Personne n’est capable au ministère de nous donner la proportion d’usagers conduisant sans permis par épuisement du nombre de points. Présenter une telle mesure sans avoir ces données est une forme d’incompétence. Les données disponibles semblent indiquer que la majorité des usagers conduisant sans permis ne l’ont pas passé, ou ont perdu pour plusieurs années le droit de le repasser à la suite d’une infraction grave avec accident. Rappelons que la durée de l’interdiction de redemander un nouveau permis est doublée en cas de délit de fuite ou de conduite sous l’influence de l’alcool ou de récidive. L’interdiction peut aller jusqu’à 8 ans.

S’inquiéter du nombre de conducteurs sans permis après annulation est un argument à la fois inexact et relevant d’une logique absurde :

L’article L 223-5 du code de la route dit que l’usager qui a perdu la totalité des points et donc le droit de conduire un véhicule « ne peut solliciter un nouveau permis de conduire avant l’expiration d’un délai de six mois ». Ce texte étant dans la partie législative du code il faut un vote du Parlement pour le modifier.
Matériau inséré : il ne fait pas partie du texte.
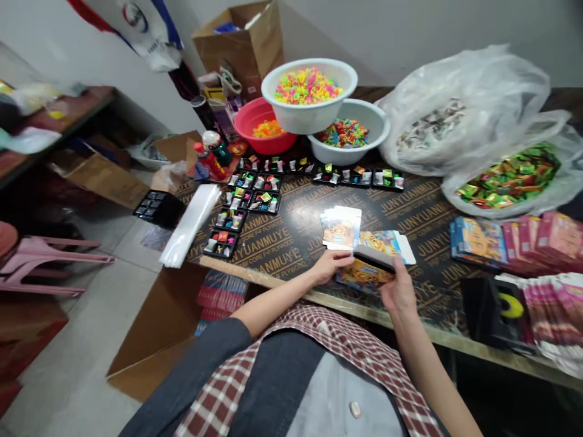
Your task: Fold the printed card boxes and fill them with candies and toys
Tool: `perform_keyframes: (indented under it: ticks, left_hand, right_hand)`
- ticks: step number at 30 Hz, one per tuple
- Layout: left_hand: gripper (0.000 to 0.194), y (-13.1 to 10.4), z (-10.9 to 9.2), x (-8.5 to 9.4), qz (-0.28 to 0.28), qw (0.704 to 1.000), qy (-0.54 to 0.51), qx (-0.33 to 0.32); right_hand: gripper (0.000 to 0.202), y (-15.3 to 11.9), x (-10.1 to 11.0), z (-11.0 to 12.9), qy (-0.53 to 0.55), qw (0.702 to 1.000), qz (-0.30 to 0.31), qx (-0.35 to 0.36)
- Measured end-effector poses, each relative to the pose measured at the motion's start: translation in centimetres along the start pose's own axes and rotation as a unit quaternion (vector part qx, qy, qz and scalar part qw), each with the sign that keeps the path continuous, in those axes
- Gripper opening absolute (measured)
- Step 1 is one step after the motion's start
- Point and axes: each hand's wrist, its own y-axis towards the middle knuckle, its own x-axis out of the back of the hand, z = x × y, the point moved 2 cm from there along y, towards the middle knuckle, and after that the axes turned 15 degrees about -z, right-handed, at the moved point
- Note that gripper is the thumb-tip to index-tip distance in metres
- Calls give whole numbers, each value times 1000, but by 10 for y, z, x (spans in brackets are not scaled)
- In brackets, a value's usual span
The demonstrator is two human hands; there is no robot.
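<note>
Printed carton [365,276] sits between both hands near the tabletop's [303,233] front edge; from it I take my clock bearings. I have the left hand's [331,266] fingers pinching its left end and the right hand's [401,288] fingers gripping its right end. Its grey upper side faces me, and I cannot tell whether anything is inside. At eleven and one o'clock, just beside it, I see a flap-ended carton [341,229] and a second loose carton [382,241].

As far as I can judge, much is done: at ten o'clock the black compartment trays [266,202] already hold small coloured pieces, and between two and three o'clock blue cartons [480,240] and pink cartons [559,235] stand stacked, contents hidden. Left over, it seems, are the fanned pink packaging [553,306] just past three and the loose pieces in the white bowl [303,118] at eleven.

Repeated across the tabletop I read "JUNYUANMUYE" and "CORE F-F PLYWOOD". The carton print is too small for me to make out.
</note>
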Motion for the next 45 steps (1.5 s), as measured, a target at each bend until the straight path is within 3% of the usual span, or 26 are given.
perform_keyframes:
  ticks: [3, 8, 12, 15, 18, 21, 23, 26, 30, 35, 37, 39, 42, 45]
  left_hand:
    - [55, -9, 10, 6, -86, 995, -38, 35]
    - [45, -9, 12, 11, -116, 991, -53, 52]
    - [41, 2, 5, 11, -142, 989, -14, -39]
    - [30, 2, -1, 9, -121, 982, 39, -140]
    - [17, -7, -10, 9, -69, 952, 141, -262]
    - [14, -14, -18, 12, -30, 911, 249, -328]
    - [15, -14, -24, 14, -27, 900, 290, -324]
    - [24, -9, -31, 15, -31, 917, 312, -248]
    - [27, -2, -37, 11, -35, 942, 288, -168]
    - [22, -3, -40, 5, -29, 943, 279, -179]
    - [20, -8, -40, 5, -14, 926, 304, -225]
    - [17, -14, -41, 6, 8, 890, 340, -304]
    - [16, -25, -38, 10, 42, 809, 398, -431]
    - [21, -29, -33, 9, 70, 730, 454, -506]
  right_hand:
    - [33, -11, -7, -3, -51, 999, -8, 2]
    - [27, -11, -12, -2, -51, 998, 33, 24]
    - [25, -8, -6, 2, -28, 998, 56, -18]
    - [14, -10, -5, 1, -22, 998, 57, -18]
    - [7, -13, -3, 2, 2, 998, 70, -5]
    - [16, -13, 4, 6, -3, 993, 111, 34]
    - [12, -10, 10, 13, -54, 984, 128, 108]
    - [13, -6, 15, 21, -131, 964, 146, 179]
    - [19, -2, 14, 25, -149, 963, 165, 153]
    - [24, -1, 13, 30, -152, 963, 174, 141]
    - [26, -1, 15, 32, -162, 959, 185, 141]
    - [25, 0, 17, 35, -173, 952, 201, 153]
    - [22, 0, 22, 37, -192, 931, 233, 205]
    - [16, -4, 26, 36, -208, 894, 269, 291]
Si le débat venait devant le Parlement nous produirons des données concernant la proportion de conducteurs sans permis par perte de points supérieure à 12. Effectuer ce travail dans un délai de deux mois est possible et le résultat démontrera que l’argument de la conduite sans permis de tels conducteurs est négligeable et que le Ministre de l’Equipement a fait une proposition sans faire l’étude indispensable pour la fonder. Sa motivation est donc purement politique, sans avoir consulté les experts ni le CNSR. Quand on veut prendre une décision inappropriée, il faut bien entendu éviter de consulter ceux qui connaissent le problème.

La crainte des délits associés, notamment de l’attribution de la faute à un proche qui ne conduit plus et a ses 12 points fait également partie de cette logique de protection des plus asociaux, alors que ce sont ces usagers qui sont les plus dangereux sur les routes. Il est facile de dépister ces fraudes avec des méthodes de sélection sur des critères épidémiologiques. Quand un homme adulte est propriétaire d’un véhicule, proche de la perte de tous ses points et qu’il signale une femme ou un homme âgé qui a tous ses points comme responsable de l’excès de vitesse, une enquête d’une grande simplicité peut le confondre et permettre d’appliquer les sanctions très sévères prévues pour ces fausses déclarations. Il serait plus utile d’annoncer lors du CISR le développement de ce type de dépistage que d’affaiblir le dispositif.

Affirmer que les autres mesures accompagnant l’annulation du permis seront toujours là pour assurer la dissuasion est ridicule, oser mettre en avant la nécessité d’un examen médical et le fait que l’on récupère un permis probatoire est une provocation plutôt qu’une absence de bon sens. Il n’y a pas de commune mesure entre le fait de ne pas pouvoir conduire pendant 6 mois et ces contraintes qui existent déjà. En outre la dissuasion liée à l’attribution d’un permis probatoire est également affaiblie si l’on récupère plus facilement un permis supprimé. La mesure affaiblira à la fois la dissuasion concernant le permis normal et celle concernant le permis probatoire. Actuellement, dans les deux cas, l’usager est incité à respecter les règles par le risque de perdre son permis pour une durée qui est raisonnable : six mois.

Si vous avez un doute sur le caractère dangereux de cette mesure, faites un test très simple en répondant à la question suivante :

La réduction du délai de 6 mois entre l’annulation de son permis par perte de tous les points et la possibilité d’en demander un autre est une mesure qui :

Le fait que ce test élémentaire n’est pas utilisé dans l’argumentaire de ceux qui préconisent la mesure permet de les classer dans les politiquement malfaisants, la caractéristique de ce comportement étant de mettre en avant des arguments qui ne sont pas ceux qui sont réellement à l’origine de la décision envisagée. Il serait difficile de dire, « nous avons peur de perdre des électeurs avec la pression exercée sur les usagers pour leur faire respecter les règles, nous allons lever le pied pendant la période qui précède les élections de 2007 ».